If you start with fairy tales and classic stories, you’re usually on solid ground. It’s not that new stories can’t be good—because of course they can, and many of them are!—but the classic stories have stood the test of time.

That means that several generations have read them and found goodness in them, despite differences in language, culture, and time.

Since they're from different cultures, they also challenge us to understand how others think and why they behave in different ways than we do.

It's because of this that they also challenge us to stretch our minds in a way that allows us to understand what it really means to be human.

Examples of Virtue


The virtue of humility is at the heart of all of Jane Austen’s stories, even though it’s not specifically mentioned and she doesn’t call it by name or even directly point that out to the audience. Instead, she shows that virtue through actions of the characters.

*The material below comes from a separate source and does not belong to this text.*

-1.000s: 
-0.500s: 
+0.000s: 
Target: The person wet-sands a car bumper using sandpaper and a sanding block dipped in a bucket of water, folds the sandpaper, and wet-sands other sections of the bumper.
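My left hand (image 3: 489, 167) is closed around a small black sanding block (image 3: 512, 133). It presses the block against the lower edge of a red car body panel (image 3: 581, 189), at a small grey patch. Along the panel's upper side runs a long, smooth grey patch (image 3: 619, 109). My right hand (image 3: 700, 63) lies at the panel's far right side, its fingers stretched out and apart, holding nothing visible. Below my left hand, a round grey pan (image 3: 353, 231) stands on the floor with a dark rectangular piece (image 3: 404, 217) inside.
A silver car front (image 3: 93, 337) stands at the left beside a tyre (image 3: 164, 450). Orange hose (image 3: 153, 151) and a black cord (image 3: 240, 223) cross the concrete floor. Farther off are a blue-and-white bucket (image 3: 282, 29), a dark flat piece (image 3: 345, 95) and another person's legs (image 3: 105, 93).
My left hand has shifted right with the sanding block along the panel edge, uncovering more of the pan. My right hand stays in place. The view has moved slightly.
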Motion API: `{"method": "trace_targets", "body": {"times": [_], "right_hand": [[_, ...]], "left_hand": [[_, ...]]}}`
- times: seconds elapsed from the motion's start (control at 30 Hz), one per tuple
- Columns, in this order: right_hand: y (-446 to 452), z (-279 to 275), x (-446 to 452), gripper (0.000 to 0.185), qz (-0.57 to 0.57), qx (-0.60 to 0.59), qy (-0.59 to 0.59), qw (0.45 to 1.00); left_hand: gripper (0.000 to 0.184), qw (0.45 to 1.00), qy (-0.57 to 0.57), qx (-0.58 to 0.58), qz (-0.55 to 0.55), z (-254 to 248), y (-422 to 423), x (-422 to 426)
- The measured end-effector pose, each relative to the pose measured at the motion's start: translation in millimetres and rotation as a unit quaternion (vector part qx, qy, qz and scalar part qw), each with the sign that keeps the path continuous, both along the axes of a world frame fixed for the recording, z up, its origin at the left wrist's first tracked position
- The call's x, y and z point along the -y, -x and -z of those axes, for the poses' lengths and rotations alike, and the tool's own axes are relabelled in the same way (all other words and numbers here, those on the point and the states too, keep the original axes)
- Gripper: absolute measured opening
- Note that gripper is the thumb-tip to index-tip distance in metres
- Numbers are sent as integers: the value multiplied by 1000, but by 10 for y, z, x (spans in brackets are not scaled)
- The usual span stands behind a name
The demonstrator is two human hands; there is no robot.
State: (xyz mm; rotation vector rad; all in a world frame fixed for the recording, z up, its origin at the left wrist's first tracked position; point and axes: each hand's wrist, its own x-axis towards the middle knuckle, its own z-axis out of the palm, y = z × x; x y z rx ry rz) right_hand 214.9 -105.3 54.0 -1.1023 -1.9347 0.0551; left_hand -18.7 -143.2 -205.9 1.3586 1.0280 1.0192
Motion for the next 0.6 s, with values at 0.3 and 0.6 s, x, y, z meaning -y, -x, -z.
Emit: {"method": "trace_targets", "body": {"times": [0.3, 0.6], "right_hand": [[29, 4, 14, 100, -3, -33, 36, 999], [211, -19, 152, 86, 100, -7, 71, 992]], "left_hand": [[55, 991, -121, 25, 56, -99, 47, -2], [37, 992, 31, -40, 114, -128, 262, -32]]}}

The characters who embrace virtue do well in the end, while those who don’t are outside of society. Her stories aren’t fairy tales, but they do have the “happily ever after” for those who embrace that virtue, while those who reject it end up outside of the circle of happiness of the community in the story. It’s similar to the endings of fairy tales but fairy tales are much more obvious about the joys and sufferings of the characters in the end.

The virtues aren’t necessarily mentioned specifically, but if you pay close attention, you can see them in the behavior of the characters.

Some characters are virtuous from the beginning, like Cinderella, and others become virtuous through trial and suffering, like Bella in Our Mutual Friend, by Charles Dickens, and Mr. Darcy and Lizzie in Austen’s Pride and Prejudice.

How Does That Teach Virtue?

Many of the modern versions of Cinderella and other classic tales make the mistake of trying to make the story relevant by changing the foundations of the story to match what people of the day already think.

But good stories should challenge us to discover what is truly good, instead of presuming that if I like something, then it’s automatically good simply because I like it.

One of the reasons that the classic versions of Cinderella are so harshly criticized by modern commentators is because we’ve lost the sense of what virtue is and how important it is, particularly the virtues of humility and meekness, which are both part of the virtue of temperance.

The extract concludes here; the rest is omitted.